Jonesy See No Evil, March 2023

bronze casting sitting on top of a street sign of a demon with a petrol pump

Jonesy Bronze July 2023

If I have to pick a single art piece that made my jaw hit the ground it was this beauty from Minto.  Minto is a writer more associated with graffiti lettering but when I realised the alignment of the inverted face with the architecture in the background formed a stunning tribute to rapper (and occasional graffiti writer) MF Doom it was clearly a piece of ephemeral genius.

Minto

MF Doom by Minto

Cept is a bit of a renaissance man who goes through phases alternating between gallery installations and outdoor endeavours, it was great to see thet pendulum swung back to street art and graffiti this year.

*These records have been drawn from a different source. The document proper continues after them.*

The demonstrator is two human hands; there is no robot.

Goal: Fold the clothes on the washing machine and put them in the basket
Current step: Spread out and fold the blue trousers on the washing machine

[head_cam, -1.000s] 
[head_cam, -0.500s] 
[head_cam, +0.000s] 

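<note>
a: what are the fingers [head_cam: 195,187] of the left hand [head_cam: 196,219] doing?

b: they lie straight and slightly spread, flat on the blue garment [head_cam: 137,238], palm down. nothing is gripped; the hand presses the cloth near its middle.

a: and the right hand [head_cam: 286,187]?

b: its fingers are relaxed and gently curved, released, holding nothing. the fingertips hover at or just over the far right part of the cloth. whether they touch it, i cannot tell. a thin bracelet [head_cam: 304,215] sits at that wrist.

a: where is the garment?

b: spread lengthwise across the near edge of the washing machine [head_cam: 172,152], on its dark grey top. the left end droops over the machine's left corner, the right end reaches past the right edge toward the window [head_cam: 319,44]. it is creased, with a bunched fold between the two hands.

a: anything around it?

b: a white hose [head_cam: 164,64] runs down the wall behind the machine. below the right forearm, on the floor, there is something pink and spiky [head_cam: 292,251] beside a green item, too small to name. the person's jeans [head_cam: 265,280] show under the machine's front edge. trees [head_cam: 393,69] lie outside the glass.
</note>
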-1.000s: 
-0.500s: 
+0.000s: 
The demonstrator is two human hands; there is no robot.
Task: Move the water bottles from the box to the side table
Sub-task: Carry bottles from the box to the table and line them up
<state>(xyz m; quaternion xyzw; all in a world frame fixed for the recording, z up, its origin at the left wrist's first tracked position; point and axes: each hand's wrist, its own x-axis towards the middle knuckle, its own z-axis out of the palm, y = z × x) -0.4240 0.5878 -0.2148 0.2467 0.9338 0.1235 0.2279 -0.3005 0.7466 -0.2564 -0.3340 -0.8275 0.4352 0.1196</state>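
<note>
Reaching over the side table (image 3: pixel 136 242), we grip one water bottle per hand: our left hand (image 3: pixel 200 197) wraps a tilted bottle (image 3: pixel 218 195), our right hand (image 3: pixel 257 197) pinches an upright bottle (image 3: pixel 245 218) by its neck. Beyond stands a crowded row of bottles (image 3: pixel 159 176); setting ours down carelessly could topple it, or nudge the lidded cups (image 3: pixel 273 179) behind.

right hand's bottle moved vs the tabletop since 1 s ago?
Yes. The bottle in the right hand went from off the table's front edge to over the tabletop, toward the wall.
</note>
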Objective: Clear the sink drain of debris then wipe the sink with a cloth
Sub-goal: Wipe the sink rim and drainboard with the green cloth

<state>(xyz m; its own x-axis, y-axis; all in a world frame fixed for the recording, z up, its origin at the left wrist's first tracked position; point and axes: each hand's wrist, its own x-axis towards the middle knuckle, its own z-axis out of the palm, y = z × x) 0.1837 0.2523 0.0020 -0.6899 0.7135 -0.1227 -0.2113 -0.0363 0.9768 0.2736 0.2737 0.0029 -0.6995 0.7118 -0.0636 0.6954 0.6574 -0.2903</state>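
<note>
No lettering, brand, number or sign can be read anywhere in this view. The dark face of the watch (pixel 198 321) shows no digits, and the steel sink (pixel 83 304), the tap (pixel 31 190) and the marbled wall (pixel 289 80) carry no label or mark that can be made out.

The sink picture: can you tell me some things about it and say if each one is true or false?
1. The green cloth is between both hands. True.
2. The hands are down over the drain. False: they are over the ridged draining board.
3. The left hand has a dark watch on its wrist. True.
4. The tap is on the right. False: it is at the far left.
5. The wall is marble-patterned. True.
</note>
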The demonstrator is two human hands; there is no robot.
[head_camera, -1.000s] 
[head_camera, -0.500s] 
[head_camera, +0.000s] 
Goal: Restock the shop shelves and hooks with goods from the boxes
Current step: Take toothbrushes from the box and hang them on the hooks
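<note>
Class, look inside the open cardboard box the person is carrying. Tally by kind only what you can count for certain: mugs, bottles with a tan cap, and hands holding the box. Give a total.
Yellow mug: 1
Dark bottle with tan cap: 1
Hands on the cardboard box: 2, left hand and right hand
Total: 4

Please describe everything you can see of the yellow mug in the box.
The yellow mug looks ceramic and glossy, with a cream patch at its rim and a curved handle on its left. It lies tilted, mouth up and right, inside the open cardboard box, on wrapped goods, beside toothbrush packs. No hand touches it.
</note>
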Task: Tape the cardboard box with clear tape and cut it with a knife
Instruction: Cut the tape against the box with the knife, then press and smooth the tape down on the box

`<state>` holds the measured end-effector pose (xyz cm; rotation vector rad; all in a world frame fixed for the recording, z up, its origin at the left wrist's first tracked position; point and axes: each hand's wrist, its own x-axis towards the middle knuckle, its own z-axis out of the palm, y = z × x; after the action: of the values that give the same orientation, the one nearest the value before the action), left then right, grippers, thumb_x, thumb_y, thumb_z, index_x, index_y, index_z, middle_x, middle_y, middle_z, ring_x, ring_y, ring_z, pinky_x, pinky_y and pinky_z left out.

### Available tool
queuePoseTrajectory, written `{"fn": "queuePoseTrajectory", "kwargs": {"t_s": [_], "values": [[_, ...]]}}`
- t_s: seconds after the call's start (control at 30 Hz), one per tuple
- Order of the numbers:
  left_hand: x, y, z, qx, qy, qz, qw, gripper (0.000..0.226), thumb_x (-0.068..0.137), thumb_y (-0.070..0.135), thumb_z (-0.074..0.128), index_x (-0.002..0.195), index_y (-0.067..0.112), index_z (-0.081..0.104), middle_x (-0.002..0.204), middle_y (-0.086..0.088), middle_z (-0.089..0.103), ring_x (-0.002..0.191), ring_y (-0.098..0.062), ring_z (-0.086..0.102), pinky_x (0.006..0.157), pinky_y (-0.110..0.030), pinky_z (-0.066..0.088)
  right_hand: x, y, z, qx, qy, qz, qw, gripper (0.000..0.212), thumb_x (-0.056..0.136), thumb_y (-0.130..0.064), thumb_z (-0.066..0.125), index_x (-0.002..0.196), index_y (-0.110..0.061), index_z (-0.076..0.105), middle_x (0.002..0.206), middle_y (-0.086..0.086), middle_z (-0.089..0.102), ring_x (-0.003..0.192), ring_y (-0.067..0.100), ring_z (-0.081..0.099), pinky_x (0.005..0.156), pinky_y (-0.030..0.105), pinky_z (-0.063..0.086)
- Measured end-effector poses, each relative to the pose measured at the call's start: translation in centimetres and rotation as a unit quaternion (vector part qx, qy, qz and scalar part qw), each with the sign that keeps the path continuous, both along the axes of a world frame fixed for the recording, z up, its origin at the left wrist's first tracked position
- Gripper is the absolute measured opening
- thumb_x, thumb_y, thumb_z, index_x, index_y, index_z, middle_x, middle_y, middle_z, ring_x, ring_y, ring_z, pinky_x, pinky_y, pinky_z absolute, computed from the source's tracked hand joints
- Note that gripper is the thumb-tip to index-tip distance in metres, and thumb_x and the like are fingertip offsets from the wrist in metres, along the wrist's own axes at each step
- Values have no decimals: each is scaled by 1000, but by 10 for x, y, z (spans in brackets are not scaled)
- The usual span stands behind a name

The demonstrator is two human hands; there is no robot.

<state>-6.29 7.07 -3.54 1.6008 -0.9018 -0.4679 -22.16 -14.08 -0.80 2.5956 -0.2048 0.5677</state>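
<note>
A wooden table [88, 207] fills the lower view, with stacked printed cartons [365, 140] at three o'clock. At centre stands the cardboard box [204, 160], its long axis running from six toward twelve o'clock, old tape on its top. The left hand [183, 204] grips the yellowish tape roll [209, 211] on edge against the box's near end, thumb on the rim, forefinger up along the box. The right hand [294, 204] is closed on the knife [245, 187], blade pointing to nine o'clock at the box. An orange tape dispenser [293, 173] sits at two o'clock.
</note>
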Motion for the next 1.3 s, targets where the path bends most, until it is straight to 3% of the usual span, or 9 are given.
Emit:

comic illustration style street art by Cept supervillain with written text confession

Cept

Dan Kitchener had a brilliant year, not just because he painted abroad a lot or in terms of the scale of his murals, he also created some beautiful specimens of urban landscapes and character art in Shoreditch.  The most interesting was the mural which veered towards abstract impressionism in a painting with a point of view sitting in a car looking out through a rainy windscreen at one of his rainy night time neon lit street scenes.  The small photo cannot do justice to the impressionist beauty in the full size mural.  I could be wrong but I think Dan painted this spot three times this year, other artists occupying this wall were Inagaki (twice) and Only E1

spraycan impressionist street scene viewed through a wet window with drip or rivulets of raindrops and car lights reflecting off wet road surface by street artist Dan Kitchener

Dan Kitchener Feb 2023

Nearly every time you turn up to photograph this wall there are huge mountains of bin bags awaiting collection which makes my failure to get the photo of this image with a stack of bin bags in front of it quite unforgivable.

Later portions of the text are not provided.